23/03/2026
L’arte come incontro
Sabato 21 marzo, presso la Sala Lettura della Biblioteca Nazionale Braidense di Milano, è stato presentato il libro d’artista “Alberi”, realizzato dalle persone del Centro In&Out della Casa del Giovane.
Il progetto è stato ideato e curato dall’artista Alessandra Angelini, già docente all’Accademia di Belle Arti di Brera a Milano.

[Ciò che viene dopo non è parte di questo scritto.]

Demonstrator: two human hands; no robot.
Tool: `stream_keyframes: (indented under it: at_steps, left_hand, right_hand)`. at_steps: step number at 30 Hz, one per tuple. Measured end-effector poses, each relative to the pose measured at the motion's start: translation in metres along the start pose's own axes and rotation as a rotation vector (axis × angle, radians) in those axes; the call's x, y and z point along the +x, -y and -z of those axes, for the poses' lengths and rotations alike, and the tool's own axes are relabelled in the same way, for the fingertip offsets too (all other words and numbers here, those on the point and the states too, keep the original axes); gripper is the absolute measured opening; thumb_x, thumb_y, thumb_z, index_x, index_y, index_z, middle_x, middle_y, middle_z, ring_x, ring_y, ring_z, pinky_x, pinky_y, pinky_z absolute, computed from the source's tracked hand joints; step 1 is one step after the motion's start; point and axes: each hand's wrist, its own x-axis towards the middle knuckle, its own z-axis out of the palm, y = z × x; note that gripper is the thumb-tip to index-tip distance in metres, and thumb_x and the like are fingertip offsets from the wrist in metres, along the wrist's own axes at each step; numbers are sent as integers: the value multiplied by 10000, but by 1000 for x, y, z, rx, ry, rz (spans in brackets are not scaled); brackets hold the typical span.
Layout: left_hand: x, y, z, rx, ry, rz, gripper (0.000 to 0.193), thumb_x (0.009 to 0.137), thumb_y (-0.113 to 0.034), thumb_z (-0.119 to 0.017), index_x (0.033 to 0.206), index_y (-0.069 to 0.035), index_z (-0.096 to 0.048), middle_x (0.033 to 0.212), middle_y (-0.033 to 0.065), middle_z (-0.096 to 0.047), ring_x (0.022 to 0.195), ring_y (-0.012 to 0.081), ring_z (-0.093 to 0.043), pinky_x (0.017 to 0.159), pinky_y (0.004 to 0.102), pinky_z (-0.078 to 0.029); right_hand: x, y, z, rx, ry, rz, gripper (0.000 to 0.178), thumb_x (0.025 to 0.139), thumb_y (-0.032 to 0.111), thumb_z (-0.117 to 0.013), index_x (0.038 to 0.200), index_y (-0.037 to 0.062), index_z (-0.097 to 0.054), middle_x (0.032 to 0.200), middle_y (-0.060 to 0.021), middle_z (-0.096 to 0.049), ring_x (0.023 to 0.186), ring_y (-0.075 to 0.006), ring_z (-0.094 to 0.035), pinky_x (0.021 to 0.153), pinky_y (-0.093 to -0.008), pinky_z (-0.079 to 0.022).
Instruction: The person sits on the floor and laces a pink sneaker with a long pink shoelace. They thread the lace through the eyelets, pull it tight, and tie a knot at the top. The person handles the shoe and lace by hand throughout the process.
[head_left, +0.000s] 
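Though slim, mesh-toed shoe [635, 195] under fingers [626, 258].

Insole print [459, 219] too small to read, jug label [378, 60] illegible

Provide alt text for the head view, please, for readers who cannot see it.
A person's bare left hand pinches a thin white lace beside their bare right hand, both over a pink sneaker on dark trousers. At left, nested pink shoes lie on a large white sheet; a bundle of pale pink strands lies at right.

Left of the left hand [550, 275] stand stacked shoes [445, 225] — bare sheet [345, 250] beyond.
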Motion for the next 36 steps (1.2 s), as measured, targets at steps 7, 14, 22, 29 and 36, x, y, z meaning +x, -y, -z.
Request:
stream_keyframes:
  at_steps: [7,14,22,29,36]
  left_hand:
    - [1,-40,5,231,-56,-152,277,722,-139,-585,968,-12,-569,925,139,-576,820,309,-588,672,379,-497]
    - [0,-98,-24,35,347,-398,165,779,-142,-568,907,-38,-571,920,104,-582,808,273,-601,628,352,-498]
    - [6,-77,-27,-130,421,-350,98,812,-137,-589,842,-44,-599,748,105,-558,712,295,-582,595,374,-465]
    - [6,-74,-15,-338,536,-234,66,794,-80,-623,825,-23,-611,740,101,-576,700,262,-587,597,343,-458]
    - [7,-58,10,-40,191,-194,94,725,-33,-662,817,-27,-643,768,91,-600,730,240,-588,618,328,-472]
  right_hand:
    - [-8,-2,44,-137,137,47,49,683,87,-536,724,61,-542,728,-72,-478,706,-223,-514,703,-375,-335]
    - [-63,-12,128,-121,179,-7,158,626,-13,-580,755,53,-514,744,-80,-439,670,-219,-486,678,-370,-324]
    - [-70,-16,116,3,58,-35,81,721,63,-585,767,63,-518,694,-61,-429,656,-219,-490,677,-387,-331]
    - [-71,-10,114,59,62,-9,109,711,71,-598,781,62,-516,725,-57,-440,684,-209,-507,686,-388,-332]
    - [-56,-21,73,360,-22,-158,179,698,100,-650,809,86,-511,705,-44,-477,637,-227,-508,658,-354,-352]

L’iniziativa è stata promossa dall’associazione "Cento Amici del Libro" nell’ambito delle attività che interpretano l’arte come esperienza di partecipazione e cura.
Le immagini che compongono il libro sono state dipinte e stampate dagli ospiti del Centro durante un laboratorio artistico di gruppo, trasformando l’arte in un’occasione di espressione personale e di condivisione 🤝
Una riflessione dal Centro Diurno In&Out:
“Noi siamo una comunità, noi persone fragili che portiamo sulle spalle storie complesse fatte di dipendenza, di sofferenza psichica, di cadute e ripartenze faticose.
Dentro questo progetto “Alberi” abbiamo trovato uno spazio di accoglienza vera, uno sguardo che non giudica e, soprattutto, un tempo dedicato nel quale ci siamo sentiti protagonisti. Il lavoro fatto insieme è stato un laboratorio artistico, ma anche un lavoro di relazione, di fiducia, di condivisione.
Un ringraziamento speciale va alla professoressa Angelini. La sua presenza è stata fondamentale: non solo come guida artistica, ma come figura capace di stare nel nostro mondo “caotico”.
E poi gli alberi… 🌳
Ci assomigliano moltissimo e hanno molto da insegnarci: l’albero vive grazie alle sue radici che lo tengono saldo alla terra, lo nutrono e custodiscono la sua storia silenziosa… A volte, quando le radici si spezzano o si seccano, l’albero non riesce più a nutrirsi e, piano piano, la vita si spegne…
Noi siamo come gli alberi: veniamo spostati, messi in terreni nuovi, ma finché dentro di noi rimane viva la radice, esiste sempre la possibilità di ricominciare.
Questo libro non è solo un’opera artistica, ma è la testimonianza che anche chi fa più fatica può creare bellezza.
Noi, come diceva Enzo Boschetti, fondatore della Casa del Giovane, non siamo problemi da risolvere, ma persone da amare e in cui riconoscere una dignità preziosa".